The U12 championship back then was a great competition, full of local rivalries and very well supported. We could have been pitted against all the local clubs like Kilmacabea, Castlehaven, Dohenys or Skibb. You could have been sitting in school beside the guy that you would be marking in the championship that evening.
We had the success of winning which brought attention and the approval of the parish. It added a great edge, it was character-building and a great introduction to competitive underage football. But it all depends on how you categorise success. Success for an underage footballer can be as simple as completing a punt kick against the wall and catching the return, as long as it is acknowledged and praised by those around them.
I remember one summer’s evening when I was around ten years old. My neighbour was passing by our house and shouted in to my father.
‘Are ye heading to Union Hall?’
‘For what?’ he replied.
‘Larry is making his debut for the Haven.’
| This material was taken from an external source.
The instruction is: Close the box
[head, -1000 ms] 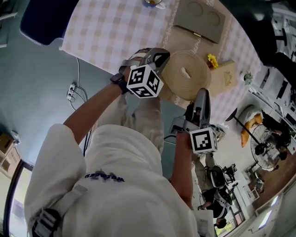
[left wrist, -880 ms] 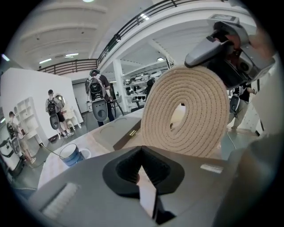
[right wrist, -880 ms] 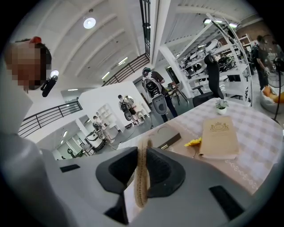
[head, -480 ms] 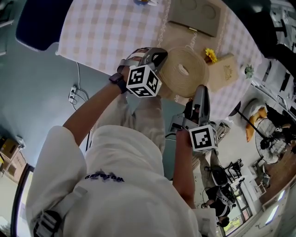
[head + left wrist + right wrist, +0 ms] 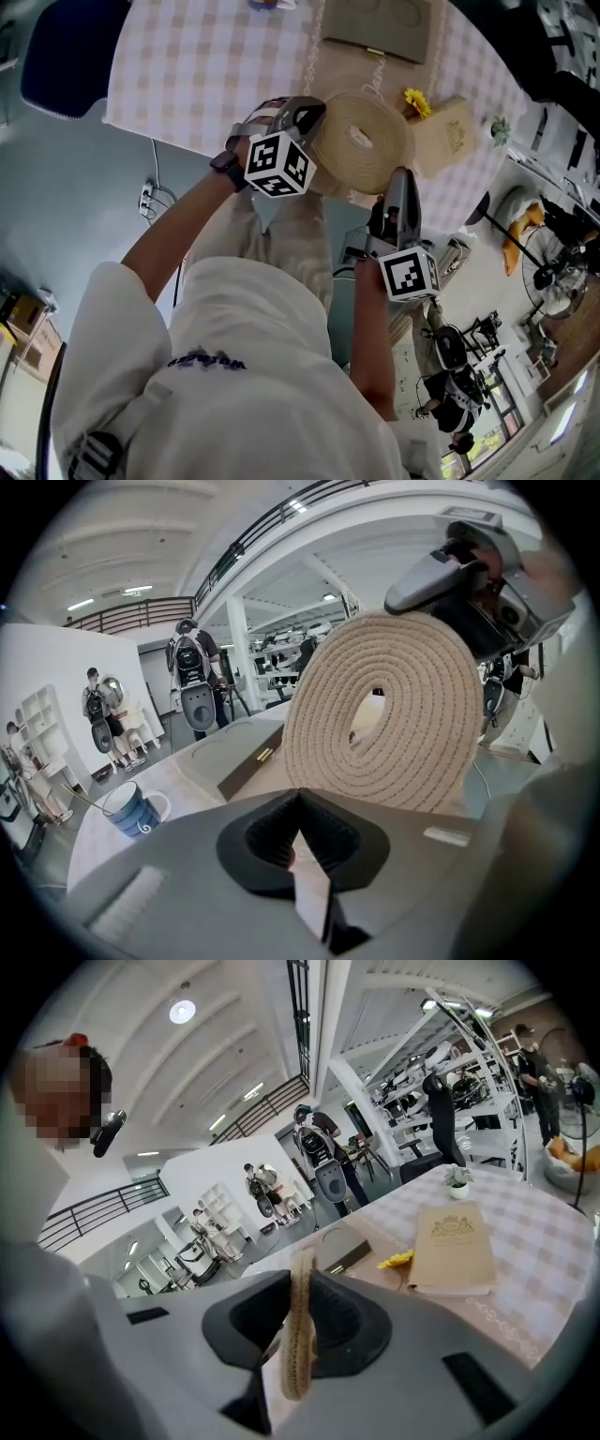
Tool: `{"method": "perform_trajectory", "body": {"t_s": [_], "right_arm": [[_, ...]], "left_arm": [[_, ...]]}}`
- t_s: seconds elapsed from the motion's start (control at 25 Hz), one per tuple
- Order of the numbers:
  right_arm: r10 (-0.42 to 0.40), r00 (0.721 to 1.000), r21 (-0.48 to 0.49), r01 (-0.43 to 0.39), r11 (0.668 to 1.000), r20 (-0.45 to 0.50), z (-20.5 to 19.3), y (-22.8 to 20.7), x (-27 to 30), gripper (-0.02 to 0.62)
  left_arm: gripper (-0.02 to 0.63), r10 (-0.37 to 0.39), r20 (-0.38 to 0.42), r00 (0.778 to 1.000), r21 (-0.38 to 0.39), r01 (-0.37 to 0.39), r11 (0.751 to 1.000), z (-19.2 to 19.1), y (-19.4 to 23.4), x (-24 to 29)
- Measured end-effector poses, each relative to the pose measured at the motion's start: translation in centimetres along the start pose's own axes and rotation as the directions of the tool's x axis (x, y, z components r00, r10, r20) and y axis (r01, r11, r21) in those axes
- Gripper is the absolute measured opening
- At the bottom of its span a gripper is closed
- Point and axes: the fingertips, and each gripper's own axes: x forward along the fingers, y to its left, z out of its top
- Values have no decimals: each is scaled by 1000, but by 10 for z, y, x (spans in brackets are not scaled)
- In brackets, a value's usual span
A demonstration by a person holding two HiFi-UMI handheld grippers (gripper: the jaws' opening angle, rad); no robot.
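Note:
A round coiled-rope mat (image 5: 361,141) stands on edge above the table's near edge. My right gripper (image 5: 398,180) is shut on its rim; in the right gripper view the mat (image 5: 300,1335) shows edge-on between the jaws (image 5: 300,1283). My left gripper (image 5: 305,114) sits at the mat's left side, its jaws (image 5: 300,794) shut with nothing in them; it faces the mat's flat face (image 5: 403,724) and the right gripper (image 5: 459,564). The flat olive box (image 5: 375,23) lies farther back on the checked tablecloth (image 5: 187,75), also in the two gripper views (image 5: 234,752) (image 5: 342,1246).
A tan book (image 5: 452,141) with a gold crest and a yellow flower (image 5: 412,101) lie right of the mat. A blue mug (image 5: 131,808) stands at the left. A small potted plant (image 5: 457,1180) is at the far table edge. People stand in the hall behind.
The left gripper has sunk a little toward the table; the mug looms larger in its view. The right gripper holds the mat as before.

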Motion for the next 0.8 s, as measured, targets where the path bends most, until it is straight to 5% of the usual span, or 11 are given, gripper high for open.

I was intrigued. Who was this Larry guy that seemed to be held in such admiration? That day Larry Tompkins shot the lights out against the Barrs in front of a packed house. From then on I took any chance I got to go and see Larry playing, mostly facilitated by my father. I wanted to be like him. I wanted the success and admiration and the way people spoke about him. Sometimes, significant others around young GAA players can point you in the direction of a role model.
I read Darragh Ó Sé’s book a few years back and there was one particular excerpt that caught my attention. After the 1997 All-Ireland final, Darragh was asked who did he think he was having the biggest influence on when he was playing? His answer: the ten-year-old in the stand. This got me thinking.
Cork won the U17 and U20 All-Ireland football titles in 2017. The likes of Jack Lawton, Keelan Scannell, Ryan O’Donovan and Dan Peet would have been the ten-year-olds (give a year or two) in the stand in 2010 when Bantry man Graham Canty climbed the steps of the Hogan Stand to accept the Sam Maguire.
In 1987 I was ten years old myself when Cork really started taking centre stage in the All-Ireland senior football championship. Those years between ’87 and ’90 drove every young fella my age football mad. We couldn’t get enough of it. The ball was rarely out of our hands. Most often you don’t have to look outside your own club for idols to follow in sport. Carbery Rangers also reached the county junior final in 1987 and following their journey that year with my friends and family gave me my first experience of the pride in the parish. It’s an old adage, but success breeds success and having people to look up to and take example from is a very good starting point for any young footballer.
I was lucky to have had great Carbery Rangers football men coaching me right the way through my underage career. People like James and Michael Paul Hicks, Tony Murphy, Michael O’Rourke and Peter Creedon left a lasting imprint. These men gave up their own time to develop the young players at the club. The early focus was always on the fundamentals of the game and as we got older tactics became more prevalent. Being lucky enough to meet the right people with adequate coaching and communication skills impacted enormously on me as an impressionable young player.
Parents, you cannot overestimate the influence you are having on the sporting development of your son or daughter. It is important to generate enthusiasm around the game. Ask them about training. Go watch training from a distance. Ask them how it went afterwards, what they think they did well, what they felt was not so good, how they could improve on it. Bring them to club games. Make watching games on TV something to be looked forward to by the whole family. Point them in the direction of a hero and let the coach fill in the blanks.